_TASK:_ Your answer should be the lines below from the one with "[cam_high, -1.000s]" to the one with "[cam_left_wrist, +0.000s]", both included, given again exactly and with nothing added.
Top of THE INPUT
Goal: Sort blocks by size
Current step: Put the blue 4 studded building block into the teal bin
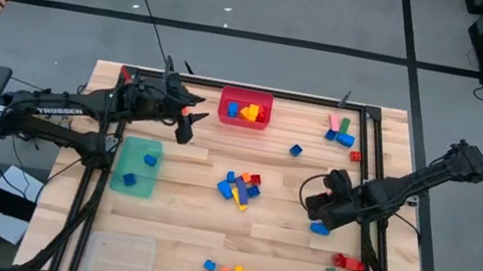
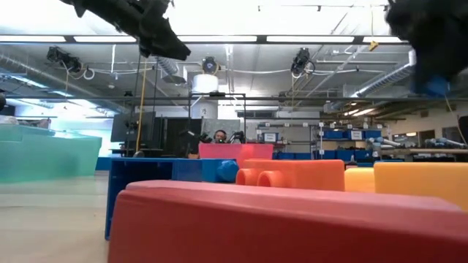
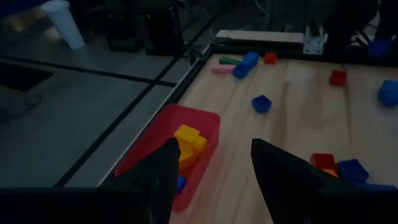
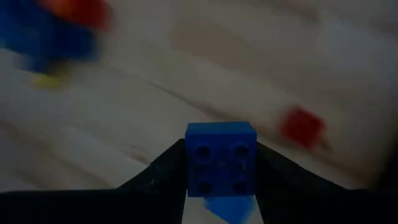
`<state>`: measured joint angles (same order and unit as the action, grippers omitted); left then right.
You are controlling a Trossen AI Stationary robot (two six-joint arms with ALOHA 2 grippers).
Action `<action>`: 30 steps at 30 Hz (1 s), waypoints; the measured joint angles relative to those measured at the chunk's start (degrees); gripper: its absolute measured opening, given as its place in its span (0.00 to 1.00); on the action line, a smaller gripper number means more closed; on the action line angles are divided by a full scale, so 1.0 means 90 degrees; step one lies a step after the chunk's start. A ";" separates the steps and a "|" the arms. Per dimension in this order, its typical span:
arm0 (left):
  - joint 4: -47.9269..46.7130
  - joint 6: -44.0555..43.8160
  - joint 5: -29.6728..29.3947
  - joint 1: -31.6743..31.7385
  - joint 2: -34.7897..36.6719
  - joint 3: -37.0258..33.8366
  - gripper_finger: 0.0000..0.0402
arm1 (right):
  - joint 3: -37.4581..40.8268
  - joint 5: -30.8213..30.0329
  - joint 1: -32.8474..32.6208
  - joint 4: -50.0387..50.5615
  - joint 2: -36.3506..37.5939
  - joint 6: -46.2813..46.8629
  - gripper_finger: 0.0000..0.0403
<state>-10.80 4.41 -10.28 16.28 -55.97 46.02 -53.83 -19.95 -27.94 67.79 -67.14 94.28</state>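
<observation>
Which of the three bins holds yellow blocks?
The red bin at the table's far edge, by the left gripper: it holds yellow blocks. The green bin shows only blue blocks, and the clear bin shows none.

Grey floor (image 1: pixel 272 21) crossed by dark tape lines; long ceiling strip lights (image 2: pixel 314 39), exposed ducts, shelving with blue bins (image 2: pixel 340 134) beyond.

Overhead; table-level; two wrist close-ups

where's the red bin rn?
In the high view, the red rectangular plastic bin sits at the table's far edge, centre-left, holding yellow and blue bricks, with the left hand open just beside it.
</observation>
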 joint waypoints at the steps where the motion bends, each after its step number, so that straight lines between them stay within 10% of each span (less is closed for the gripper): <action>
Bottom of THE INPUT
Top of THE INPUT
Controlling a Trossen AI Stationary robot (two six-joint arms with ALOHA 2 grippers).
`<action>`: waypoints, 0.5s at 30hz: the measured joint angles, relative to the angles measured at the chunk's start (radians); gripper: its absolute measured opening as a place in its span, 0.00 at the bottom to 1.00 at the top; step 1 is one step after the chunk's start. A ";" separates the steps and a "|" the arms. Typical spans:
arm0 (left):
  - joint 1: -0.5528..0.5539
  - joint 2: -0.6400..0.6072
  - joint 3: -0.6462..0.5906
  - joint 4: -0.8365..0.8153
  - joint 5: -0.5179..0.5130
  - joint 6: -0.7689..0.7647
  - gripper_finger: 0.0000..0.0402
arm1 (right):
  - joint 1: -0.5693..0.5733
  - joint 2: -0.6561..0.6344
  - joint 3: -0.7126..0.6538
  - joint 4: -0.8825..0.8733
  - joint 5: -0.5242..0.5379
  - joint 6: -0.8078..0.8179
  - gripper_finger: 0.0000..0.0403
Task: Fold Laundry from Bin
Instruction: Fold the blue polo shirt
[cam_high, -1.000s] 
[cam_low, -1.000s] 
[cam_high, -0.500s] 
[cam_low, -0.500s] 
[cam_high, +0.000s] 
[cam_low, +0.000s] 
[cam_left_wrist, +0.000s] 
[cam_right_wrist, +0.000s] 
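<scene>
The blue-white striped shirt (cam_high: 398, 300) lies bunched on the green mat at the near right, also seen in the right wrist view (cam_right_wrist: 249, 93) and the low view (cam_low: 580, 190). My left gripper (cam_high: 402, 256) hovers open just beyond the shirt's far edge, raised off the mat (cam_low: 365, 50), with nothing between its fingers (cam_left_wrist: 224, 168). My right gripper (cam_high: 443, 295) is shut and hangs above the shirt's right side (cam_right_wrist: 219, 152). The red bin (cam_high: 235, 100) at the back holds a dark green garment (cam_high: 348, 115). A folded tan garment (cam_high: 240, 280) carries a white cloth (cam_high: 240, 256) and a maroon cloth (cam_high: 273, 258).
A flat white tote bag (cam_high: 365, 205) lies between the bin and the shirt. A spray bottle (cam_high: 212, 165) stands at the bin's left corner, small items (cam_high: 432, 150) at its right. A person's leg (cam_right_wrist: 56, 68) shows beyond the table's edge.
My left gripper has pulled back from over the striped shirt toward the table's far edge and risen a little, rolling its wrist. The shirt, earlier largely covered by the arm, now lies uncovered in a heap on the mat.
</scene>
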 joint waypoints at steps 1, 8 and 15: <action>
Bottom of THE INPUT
_WORKED SOLUTION:_
[cam_high, -1.000s] 
[cam_low, -1.000s] 
[cam_high, -0.500s] 
[cam_low, -0.500s] 
[cam_high, +0.000s] 
[cam_low, +0.000s] 
[cam_left_wrist, +0.000s] 

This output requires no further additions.